WHAT THE TASK REQUIRES: All lines in the material with the string "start" should be listed.

TASK MATERIAL:
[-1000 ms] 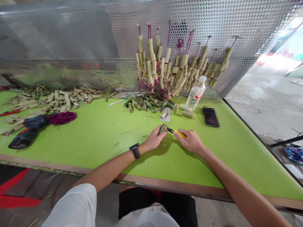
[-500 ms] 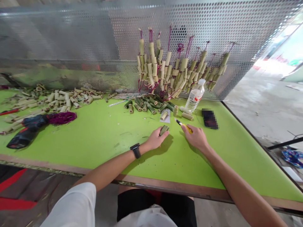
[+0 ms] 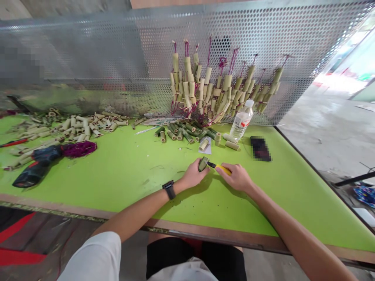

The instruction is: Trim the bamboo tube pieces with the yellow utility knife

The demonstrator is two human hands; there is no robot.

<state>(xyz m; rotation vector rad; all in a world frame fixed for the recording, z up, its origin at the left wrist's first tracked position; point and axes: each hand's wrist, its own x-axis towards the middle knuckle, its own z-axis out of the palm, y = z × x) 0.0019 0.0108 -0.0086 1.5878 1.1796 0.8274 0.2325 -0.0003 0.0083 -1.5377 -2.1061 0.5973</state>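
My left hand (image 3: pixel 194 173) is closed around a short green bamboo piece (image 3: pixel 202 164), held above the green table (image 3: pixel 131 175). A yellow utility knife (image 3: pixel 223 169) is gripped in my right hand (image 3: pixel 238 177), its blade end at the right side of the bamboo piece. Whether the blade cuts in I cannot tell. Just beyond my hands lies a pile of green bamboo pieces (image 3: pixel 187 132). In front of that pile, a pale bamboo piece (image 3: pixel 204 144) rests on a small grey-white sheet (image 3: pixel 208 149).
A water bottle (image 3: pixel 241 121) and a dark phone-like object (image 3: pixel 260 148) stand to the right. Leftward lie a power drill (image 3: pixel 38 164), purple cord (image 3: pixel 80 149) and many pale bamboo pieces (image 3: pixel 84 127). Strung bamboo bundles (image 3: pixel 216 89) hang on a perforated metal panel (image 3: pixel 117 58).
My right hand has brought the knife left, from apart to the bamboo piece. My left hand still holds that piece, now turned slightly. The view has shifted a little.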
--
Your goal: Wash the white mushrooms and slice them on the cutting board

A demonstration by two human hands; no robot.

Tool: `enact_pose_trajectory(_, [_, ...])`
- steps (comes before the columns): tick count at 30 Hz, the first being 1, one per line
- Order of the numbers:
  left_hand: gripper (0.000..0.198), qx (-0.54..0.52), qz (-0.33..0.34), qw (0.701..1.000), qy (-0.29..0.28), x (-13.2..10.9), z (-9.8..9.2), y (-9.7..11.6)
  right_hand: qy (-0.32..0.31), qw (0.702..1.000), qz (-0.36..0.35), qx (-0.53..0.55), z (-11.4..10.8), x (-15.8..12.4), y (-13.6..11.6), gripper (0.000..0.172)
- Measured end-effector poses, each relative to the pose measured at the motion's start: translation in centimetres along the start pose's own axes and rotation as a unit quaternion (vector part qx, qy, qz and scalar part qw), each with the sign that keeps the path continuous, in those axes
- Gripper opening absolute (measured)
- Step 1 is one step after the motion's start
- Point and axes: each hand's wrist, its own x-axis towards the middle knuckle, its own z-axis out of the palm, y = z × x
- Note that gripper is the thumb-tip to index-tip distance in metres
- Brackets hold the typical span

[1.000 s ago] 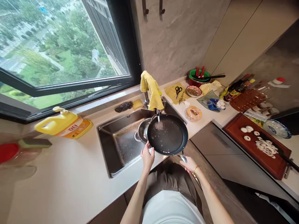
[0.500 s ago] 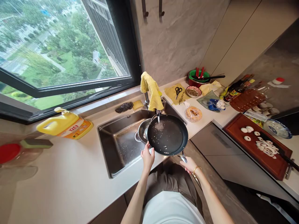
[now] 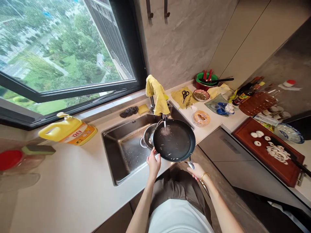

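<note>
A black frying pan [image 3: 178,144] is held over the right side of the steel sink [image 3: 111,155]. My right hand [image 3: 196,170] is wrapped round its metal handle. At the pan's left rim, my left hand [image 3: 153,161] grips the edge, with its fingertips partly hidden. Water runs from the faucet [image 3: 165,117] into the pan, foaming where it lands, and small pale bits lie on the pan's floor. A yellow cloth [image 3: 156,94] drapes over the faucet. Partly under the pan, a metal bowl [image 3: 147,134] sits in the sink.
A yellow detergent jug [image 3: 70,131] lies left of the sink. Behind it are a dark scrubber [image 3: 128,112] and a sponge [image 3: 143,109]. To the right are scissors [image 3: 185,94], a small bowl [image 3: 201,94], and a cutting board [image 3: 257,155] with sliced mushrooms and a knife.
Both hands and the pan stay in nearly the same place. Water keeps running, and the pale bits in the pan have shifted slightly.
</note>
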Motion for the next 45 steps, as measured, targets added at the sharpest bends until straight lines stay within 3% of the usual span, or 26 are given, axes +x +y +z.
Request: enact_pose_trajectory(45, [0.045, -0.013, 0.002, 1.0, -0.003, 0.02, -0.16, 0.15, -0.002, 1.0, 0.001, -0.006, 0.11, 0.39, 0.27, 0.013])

EXERCISE ANSWER:
- Measured end-effector poses, each relative to the pose measured at the motion's start: translation in centimetres along the start pose's own axes and rotation as a unit quaternion (vector part qx, qy, qz and scalar part qw), each with the sign that keeps the path continuous, in those axes
- Step 1 is one step after the motion's start

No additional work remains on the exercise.